Use of online news and social media is not correlated with political polarization.
"We just compare trends in polarization for groups of people that have high or low propensities to use the Internet and social media. Our favorite and most important comparison is with respect to age. People who are 75 years and over rarely use social media and don't report getting a lot of political information online. People who are 18 to 25 frequently use social media and report getting a lot of political information online. So if you thought that social media was contributing to the rise in polarization, what you would expect to see in the data is that polarization is rising especially fast for younger Americans — and if anything, the story is the opposite. The rise in polarization is similar between the relatively old and the relatively young, and if anything, maybe polarization is rising faster among the relatively old. So in that sense the data don't line up with the hypothesis that social media is driving the rise in polarization.
"I think the effect of the Internet on polarization remains an open question. We're arguing that it doesn't appear that social media is accounting for the increase in polarization, but we haven't offered a constructive account of what is driving it. Until we have a better understanding of that, it's hard to rule anything out."
Political phrases have become more specialized and identifiable by party affiliation over time.
"So what we did is try to figure out, for every session of Congress and every point in time, how easily a neutral observer could tell whether someone is a Republican or Democrat based on how they talk. We took the entire Congressional Record and used computer scripts to turn it into quantitative data about the use of phrases. Then we took the counts of phrases by every speaker and every session of Congress back to the 1870s and fed that through a model of speech. The model can tell us, at every point in time, how informative your speech is about your party.
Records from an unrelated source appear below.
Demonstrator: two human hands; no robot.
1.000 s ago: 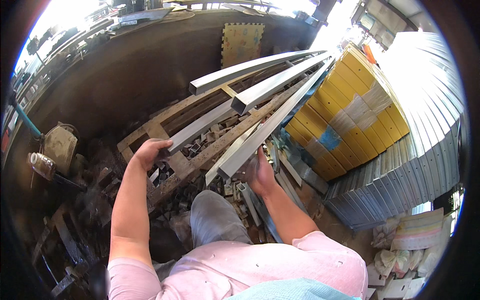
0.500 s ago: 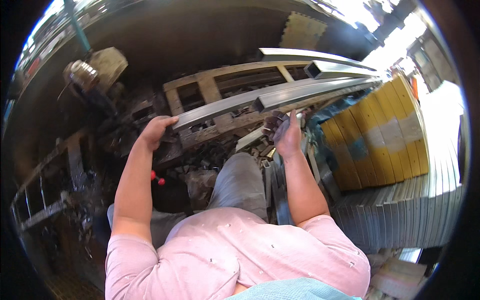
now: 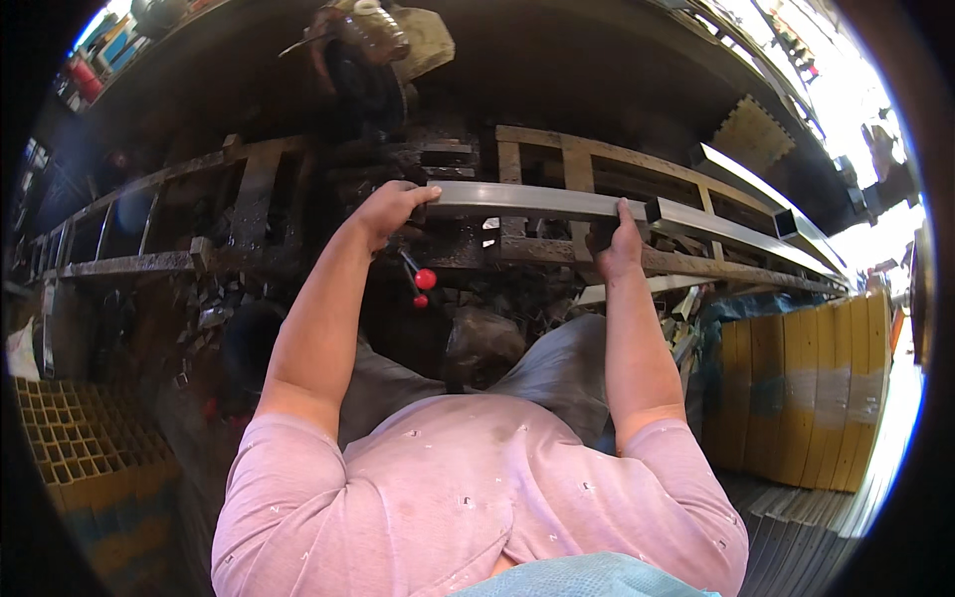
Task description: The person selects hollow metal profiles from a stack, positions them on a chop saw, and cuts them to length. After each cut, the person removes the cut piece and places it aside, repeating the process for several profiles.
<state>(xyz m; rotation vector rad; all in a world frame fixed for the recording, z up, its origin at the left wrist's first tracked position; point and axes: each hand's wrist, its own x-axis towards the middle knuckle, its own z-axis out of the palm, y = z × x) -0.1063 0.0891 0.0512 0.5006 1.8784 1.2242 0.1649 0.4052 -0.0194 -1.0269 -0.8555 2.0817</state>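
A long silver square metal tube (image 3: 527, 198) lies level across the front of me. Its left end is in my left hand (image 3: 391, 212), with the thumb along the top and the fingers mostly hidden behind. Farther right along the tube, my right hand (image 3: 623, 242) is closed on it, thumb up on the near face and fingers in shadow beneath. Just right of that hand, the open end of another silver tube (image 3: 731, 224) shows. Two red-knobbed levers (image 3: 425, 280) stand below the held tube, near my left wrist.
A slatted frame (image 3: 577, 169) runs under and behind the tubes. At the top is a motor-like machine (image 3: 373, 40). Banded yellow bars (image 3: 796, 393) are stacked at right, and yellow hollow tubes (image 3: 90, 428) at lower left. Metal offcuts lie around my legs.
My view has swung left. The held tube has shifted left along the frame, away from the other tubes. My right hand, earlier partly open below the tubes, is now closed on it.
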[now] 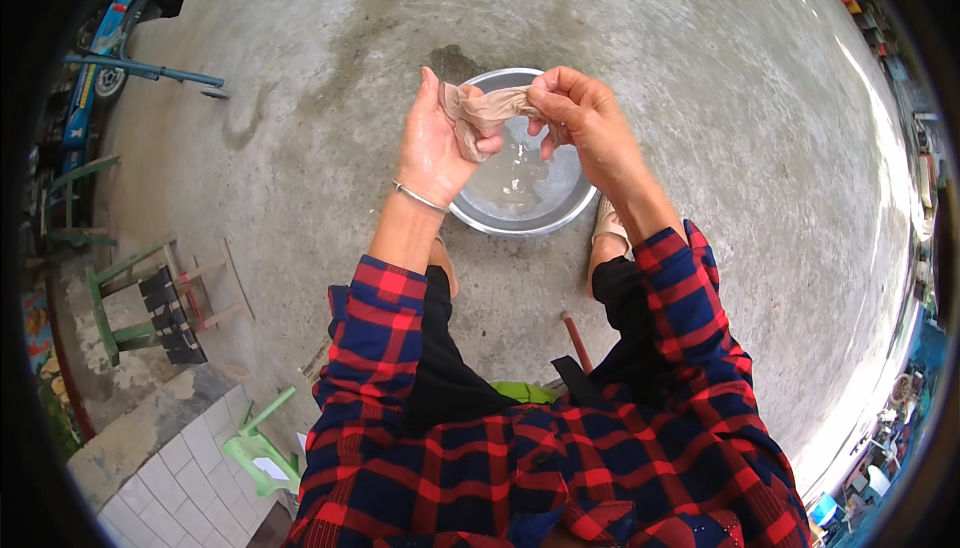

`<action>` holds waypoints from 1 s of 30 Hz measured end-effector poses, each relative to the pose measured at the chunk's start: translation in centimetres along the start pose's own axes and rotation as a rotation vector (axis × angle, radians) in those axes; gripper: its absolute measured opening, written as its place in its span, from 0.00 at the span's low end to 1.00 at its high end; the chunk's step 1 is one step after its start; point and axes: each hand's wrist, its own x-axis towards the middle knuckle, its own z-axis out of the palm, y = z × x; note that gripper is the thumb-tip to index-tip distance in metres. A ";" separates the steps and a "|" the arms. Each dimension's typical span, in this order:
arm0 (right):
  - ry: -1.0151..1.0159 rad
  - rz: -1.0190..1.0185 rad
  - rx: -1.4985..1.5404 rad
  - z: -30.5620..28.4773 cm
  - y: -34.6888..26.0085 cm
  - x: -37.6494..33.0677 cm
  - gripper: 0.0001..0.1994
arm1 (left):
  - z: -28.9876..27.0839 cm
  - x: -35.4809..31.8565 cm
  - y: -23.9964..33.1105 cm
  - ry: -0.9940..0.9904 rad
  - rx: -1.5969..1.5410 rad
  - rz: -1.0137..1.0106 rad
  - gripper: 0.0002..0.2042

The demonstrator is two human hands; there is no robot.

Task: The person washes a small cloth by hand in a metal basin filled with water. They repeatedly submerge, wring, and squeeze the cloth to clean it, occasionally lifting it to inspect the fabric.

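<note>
Stretched between my hands is a thin, wet-looking beige cloth (492, 108), twisted and bunched; I cannot make out whether it is a garment. My left hand (428, 148), a silver bangle at its wrist, has its palm turned up, thumb raised and fingers curled around one end of the cloth. The other end is pinched between the thumb and fingers of my right hand (592, 120). Below both hands a round metal basin (523, 226) sits on the floor, with cloudy water (505, 176) in it. My hands and the cloth cover part of its far rim.
The basin stands between my feet on a grey concrete floor (720, 98) with damp patches. At left are a wooden-framed stool (125, 308), a green plastic chair (262, 448) and blue metal legs (150, 70). Mixed goods (900, 78) line the right edge.
</note>
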 end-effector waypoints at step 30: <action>0.378 -0.862 -1.350 4.9 5.7 -0.7 0.14 | -2.5 1.0 -6.0 0.195 0.012 0.026 0.16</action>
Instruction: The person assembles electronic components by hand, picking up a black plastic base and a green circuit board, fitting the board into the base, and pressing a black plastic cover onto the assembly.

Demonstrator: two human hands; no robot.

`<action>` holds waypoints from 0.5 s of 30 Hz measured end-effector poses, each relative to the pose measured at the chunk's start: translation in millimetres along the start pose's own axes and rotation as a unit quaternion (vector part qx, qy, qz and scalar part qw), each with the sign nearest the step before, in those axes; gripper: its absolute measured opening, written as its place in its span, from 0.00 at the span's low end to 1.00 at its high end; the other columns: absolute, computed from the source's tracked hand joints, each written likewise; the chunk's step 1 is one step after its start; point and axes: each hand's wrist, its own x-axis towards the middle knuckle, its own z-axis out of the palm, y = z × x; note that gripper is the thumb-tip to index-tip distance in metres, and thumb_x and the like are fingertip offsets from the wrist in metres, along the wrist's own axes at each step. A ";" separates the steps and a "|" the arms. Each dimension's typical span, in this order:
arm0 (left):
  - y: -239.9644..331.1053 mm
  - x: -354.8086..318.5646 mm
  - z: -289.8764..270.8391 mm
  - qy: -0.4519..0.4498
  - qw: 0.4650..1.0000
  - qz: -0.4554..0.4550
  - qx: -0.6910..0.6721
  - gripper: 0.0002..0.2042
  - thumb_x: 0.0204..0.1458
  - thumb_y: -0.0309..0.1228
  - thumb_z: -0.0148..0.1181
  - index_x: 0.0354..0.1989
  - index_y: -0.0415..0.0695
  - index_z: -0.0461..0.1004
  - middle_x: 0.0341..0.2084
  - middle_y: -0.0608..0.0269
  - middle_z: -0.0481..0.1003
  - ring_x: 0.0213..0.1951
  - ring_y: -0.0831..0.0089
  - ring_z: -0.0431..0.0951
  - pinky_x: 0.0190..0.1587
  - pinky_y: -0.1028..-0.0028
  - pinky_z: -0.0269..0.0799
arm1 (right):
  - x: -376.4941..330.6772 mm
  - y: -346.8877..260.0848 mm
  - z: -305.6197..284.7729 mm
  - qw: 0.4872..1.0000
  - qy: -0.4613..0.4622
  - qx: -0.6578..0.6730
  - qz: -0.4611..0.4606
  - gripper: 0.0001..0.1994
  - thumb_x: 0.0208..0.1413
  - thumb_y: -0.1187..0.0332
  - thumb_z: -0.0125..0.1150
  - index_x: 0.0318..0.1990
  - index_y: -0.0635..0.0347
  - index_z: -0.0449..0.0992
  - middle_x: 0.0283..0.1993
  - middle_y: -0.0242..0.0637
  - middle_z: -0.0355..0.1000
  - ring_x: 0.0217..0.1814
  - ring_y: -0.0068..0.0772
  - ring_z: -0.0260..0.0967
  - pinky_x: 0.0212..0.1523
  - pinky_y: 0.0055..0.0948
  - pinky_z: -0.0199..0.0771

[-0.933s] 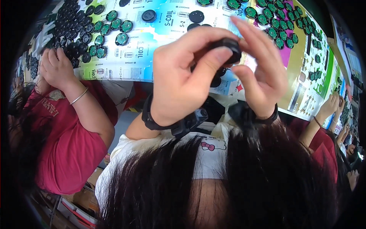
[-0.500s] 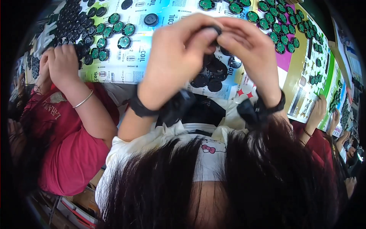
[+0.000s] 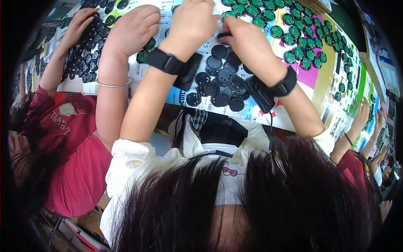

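My left hand (image 3: 194, 27) reaches over the printed sheet at the top of the view; its fingertips are hidden behind the hand and by the frame's edge. To its right, my right hand (image 3: 247, 40) is bent over, with the thumb and fingers closed on the dark rim of a black round cap (image 3: 222, 36). Below both hands lies a loose pile of black round caps (image 3: 224, 75) with small holes. Beyond my right hand, green round circuit boards (image 3: 254, 10) sit in black round housings. Each wrist wears a black strap with a black box-like device (image 3: 189, 72).
At left, a person in a red shirt stretches one braceleted arm (image 3: 113, 63) close beside mine; their other hand (image 3: 79, 25) is at a heap of black round parts (image 3: 90, 54). More green boards (image 3: 302, 52) spread rightward. Other people's hands (image 3: 361, 117) rest at the far right edge.
My hands have moved apart and away from me, uncovering the pile of black caps. The neighbour's braceleted arm has swung right, toward my left arm.
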 end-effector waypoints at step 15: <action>24.2 -5.0 -4.2 -0.200 0.786 -0.204 -0.548 0.07 0.46 0.22 0.51 0.35 0.37 0.69 0.22 0.59 0.73 0.25 0.71 0.74 0.28 0.78 0.69 | -50.1 -20.6 -87.5 0.911 0.115 0.346 0.192 0.11 0.45 0.78 0.55 0.39 0.66 0.72 0.32 0.36 0.70 0.28 0.19 0.67 0.29 0.13 0.67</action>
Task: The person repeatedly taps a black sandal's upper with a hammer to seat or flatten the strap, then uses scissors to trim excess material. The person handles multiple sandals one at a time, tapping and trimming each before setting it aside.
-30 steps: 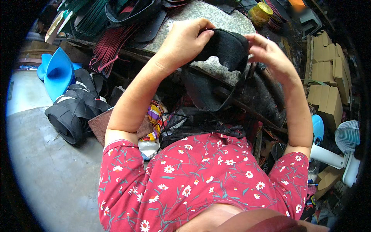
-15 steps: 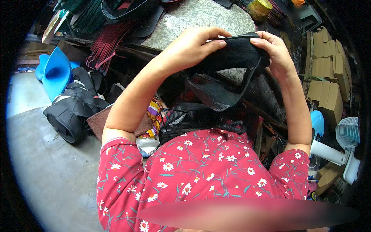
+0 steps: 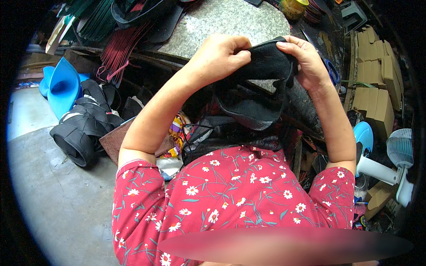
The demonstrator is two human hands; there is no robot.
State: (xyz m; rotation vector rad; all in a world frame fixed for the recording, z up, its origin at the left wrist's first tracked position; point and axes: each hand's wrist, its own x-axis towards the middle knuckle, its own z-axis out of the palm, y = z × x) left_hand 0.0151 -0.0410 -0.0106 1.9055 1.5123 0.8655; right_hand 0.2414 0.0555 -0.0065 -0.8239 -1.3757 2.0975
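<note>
In front of my chest, over the near edge of the stone slab [image 3: 230, 24], I hold up a floppy black shoe upper [image 3: 271, 60] with a gap in its middle. My left hand [image 3: 222, 55] is closed on its upper left edge, fingers curled and thumb pressed against them. On the upper right, my right hand [image 3: 308, 62] pinches the rim between thumb and fingers. A lower black band of the piece hangs toward my lap, where it blends with other dark material.
Red strips [image 3: 122, 57] hang off the bench at the left. Beyond my left arm lie stacked black uppers [image 3: 84, 128] and blue curved sheets [image 3: 66, 86]. Cardboard boxes [image 3: 372, 104] and a white fan [image 3: 399, 148] stand at the right. A blue loop handle [image 3: 332, 72] lies past my right hand.
Both hands have shifted slightly left with the upper. My left fingers have curled into a tighter grip. The blue loop handle now shows beside my right wrist.
</note>
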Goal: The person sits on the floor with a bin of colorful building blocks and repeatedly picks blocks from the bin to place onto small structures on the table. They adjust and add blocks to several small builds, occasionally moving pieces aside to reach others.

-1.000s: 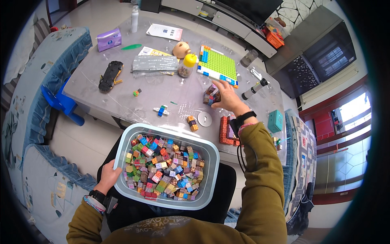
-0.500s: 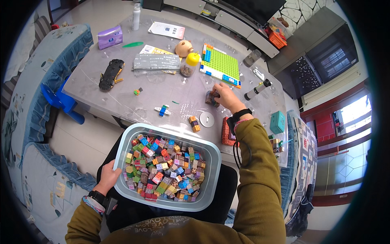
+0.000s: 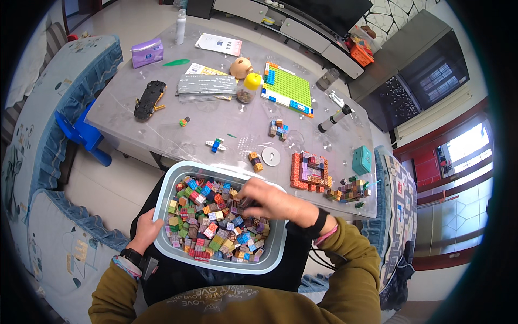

"What we find is that in the 1870s, if I give you a minute of random speech from somebody in Congress, you're going to guess his party correctly about 54 percent of the time, only modestly higher than chance. In the late 1980s, you'd be doing a little bit better, but barely. By the 2000s, the number is closer to 75 percent. Something enormous changes between the late 1980s and the 2000s to cause the parties to diverge tremendously in how they're talking — many more phrases like "death tax" and "estate tax."
"The timing of the change coincides with the "Contract with America" and the Republican takeover in the 104th Congress in 1994. That was a watershed moment in political marketing. It showed the power of language to frame a set of issues and craft a narrative that could be very powerful in winning elections and changing policy views. In the wake of that, strategies on both sides crystallized around trying to have a very consistent message and use very consistent language to try and influence how voters saw the issues. I think that's what's reflected in the data.
"In terms of implications, one speculative possibility is that the fact that Republicans and Democrats are speaking differently to each other might contribute to hostility. It might make it harder for them to find common ground or recognize positions on which they do agree. That's not something that we show in the study, but that's one not-so-optimistic possibility suggested by it."
A version of this article first appeared on Conversable Economist.